April 14, 2008 at 5:59 pm
This is definitely a good starting point for what should be monitored. The majority of this list can be automated relatively easily, which generally makes more sense than requiring an actual signature.
---
Timothy A Wiseman
SQL Blog: http://timothyawiseman.wordpress.com/
April 14, 2008 at 11:50 pm
Nice article. A Good list to carry with. 🙂
April 15, 2008 at 2:52 am
April 15, 2008 at 3:14 am
Thabks for a good article. In my previous company, I used to handle near about 300 db servers with data aggregate to 13+TB. I was assigned o build the production dba team. During the team build, the projects used to grow further so everything was difficult initially.

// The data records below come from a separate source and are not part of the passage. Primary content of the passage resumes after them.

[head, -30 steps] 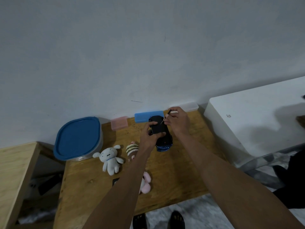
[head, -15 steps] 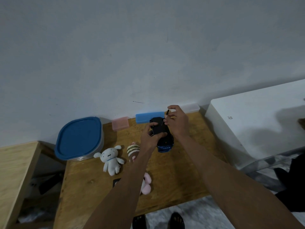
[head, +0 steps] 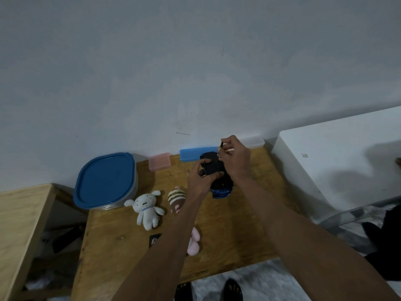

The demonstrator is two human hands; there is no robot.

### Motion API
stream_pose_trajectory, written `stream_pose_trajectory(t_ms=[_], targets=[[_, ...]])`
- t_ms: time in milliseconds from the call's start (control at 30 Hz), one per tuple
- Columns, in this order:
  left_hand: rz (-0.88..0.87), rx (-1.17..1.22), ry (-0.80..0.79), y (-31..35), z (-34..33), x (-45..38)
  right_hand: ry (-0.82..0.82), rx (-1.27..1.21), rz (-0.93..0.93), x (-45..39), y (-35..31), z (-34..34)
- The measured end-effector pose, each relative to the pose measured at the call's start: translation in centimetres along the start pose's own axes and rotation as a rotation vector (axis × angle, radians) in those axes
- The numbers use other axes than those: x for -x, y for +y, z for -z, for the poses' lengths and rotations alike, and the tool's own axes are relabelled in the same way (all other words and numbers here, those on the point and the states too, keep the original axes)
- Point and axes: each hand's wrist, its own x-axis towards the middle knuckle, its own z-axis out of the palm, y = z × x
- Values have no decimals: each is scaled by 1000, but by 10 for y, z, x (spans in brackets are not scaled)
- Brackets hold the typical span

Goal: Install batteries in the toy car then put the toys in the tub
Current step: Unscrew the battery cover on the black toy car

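Clearly the risk sits at the screw: the right hand pinches what looks like a small screwdriver over the upturned toy car, which the left hand grips above the wooden table. If the tip slips, the screw could drop among the plush toys. Meanwhile the tub stands well apart to the left, its blue lid on.

hidden: pink plush toy mostly under left forearm | small black card part-covered | thin dark tool too small to identify
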Motion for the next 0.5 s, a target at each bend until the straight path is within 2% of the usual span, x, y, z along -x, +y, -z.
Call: stream_pose_trajectory(t_ms=[233,500], targets=[[-5,2,-4,3,-1,0,6,48,106,2,-6,2],[-25,-23,11,4,0,1,37,40,110,1,-11,2]])
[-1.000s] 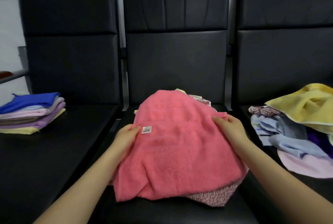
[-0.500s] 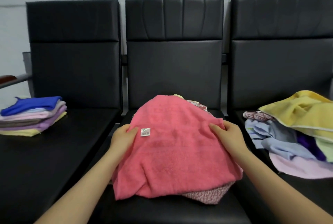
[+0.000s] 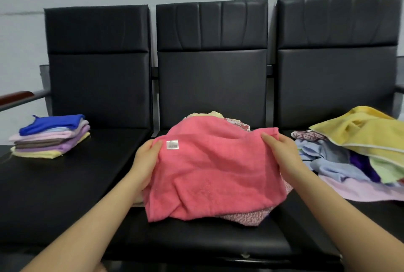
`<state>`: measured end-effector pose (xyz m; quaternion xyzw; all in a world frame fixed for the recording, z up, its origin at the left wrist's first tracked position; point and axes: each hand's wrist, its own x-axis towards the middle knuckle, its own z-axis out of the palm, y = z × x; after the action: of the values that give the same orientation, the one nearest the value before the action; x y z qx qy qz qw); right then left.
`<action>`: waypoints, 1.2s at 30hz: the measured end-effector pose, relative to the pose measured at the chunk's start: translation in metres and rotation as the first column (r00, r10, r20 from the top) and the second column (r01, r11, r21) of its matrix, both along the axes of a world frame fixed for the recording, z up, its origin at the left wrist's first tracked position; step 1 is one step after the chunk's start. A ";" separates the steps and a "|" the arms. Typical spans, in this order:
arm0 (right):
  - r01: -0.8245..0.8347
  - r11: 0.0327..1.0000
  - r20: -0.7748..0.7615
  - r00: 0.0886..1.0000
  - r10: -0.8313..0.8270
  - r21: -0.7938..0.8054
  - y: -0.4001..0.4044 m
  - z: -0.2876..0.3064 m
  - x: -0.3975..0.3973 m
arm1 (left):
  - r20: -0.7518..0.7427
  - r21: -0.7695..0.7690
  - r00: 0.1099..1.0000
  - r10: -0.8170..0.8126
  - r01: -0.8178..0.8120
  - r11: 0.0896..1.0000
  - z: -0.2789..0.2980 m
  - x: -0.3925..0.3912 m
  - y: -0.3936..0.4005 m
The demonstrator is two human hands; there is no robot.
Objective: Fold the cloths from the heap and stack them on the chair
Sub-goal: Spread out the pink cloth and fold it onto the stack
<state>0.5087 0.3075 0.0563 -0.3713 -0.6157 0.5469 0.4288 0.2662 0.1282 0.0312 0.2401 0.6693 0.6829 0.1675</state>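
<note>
A pink cloth (image 3: pixel 214 173) with a small white label lies over other cloths on the middle chair seat (image 3: pixel 203 239). My left hand (image 3: pixel 146 158) grips its left edge beside the label. My right hand (image 3: pixel 282 151) pinches its upper right corner, pulled out to the right. A patterned cloth (image 3: pixel 244 218) peeks out below the pink one. The heap of loose cloths (image 3: pixel 354 153), yellow on top, lies on the right chair. A stack of folded cloths (image 3: pixel 51 136), blue on top, sits on the left chair.
Three black padded chairs stand side by side against a grey wall. The left chair seat (image 3: pixel 72 184) shows bare black surface in front of the stack. A brown armrest (image 3: pixel 15 96) juts in at far left.
Both hands have moved apart and up, stretching the pink cloth's top edge wider; the right corner is now pulled out toward the right chair. The camera tilted up slightly.
</note>
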 end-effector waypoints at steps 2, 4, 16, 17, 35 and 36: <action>-0.066 0.997 0.027 0.997 0.067 -0.032 -0.007 0.008 0.010 | 0.038 0.043 0.999 -0.023 0.021 0.999 0.011 0.012 -0.013; -0.160 0.985 0.142 0.976 0.168 -0.065 -0.006 0.006 0.022 | 0.130 -0.048 0.984 -0.120 0.127 0.991 0.014 0.019 -0.026; -0.256 0.937 0.321 0.931 0.173 0.237 0.008 -0.003 0.041 | -0.347 -0.415 0.922 -0.169 0.011 0.910 0.002 0.001 -0.039; -0.229 0.960 0.172 0.964 0.202 0.159 0.009 0.002 0.040 | -0.326 -0.326 0.937 -0.126 0.014 0.945 0.008 0.001 -0.036; -0.367 0.921 0.590 0.776 0.224 0.132 0.072 -0.051 0.018 | -0.384 -0.508 0.901 -0.203 -0.022 0.861 -0.043 -0.045 0.056; -0.367 0.919 0.579 0.785 0.223 0.144 0.072 -0.050 0.020 | -0.361 -0.516 0.907 -0.217 0.000 0.857 -0.044 -0.045 0.053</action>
<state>0.5287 0.3791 0.0066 -0.3547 -0.8268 0.3956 0.1846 0.2212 0.1814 -0.0132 0.3629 0.8292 0.4078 0.1204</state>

We used a 3 tier monitoring system, with a third part tool moniotoring the application response, round trip time, uptime and numerous other things. Any fall in the response time used to send us emails and pages. The next tier was a tool that used to check the server side - cpu, disk space, port checkings etc. The next level was our custom written wmi, SQL DMO scripts. DMO really helped in doing almost all types of audits. I would recommend using SMO (DMO being deprecated in 2005) and write our own custom scripts to check virtually everything.
April 15, 2008 at 7:30 am
Dear Richard,
Tks, I will try remedy given by you.
Shall contact you in case of any query.
Regards,
Ritesh Mehta
September 5, 2008 at 12:00 am
Hi, sorry I rated this with one star by mistake, meant to give it 5 as is very useful article, but clicked on first star to drag to five, which isn't how it works....doh
September 5, 2008 at 3:47 am
rubes (4/14/2008)
Nice article. I would just like to point out that for those of us that have numerous servers, automation of the checklist is critical. If you're dealing with only one server, manually checking these things does not take a lot of time. But imagine checking job failures or drive space on 50 sql servers. We get paid too much to perform these menial tasks by hand. There are many 3rd party tools out there that do this for us. It's also pretty easy to write your own scripts and sql jobs... many starter scripts could probably be found on this forum.One benefit of automating your checklist is time. The other benefit is proactive in nature. If a drive is out of space because tempdb exploded in size over night, it's better to get notified via email at 4 am. Sure, the cell phone disturbs your precious sleep, but you now have 4 hours to fix the situation before business opens at 8 am and people start screaming.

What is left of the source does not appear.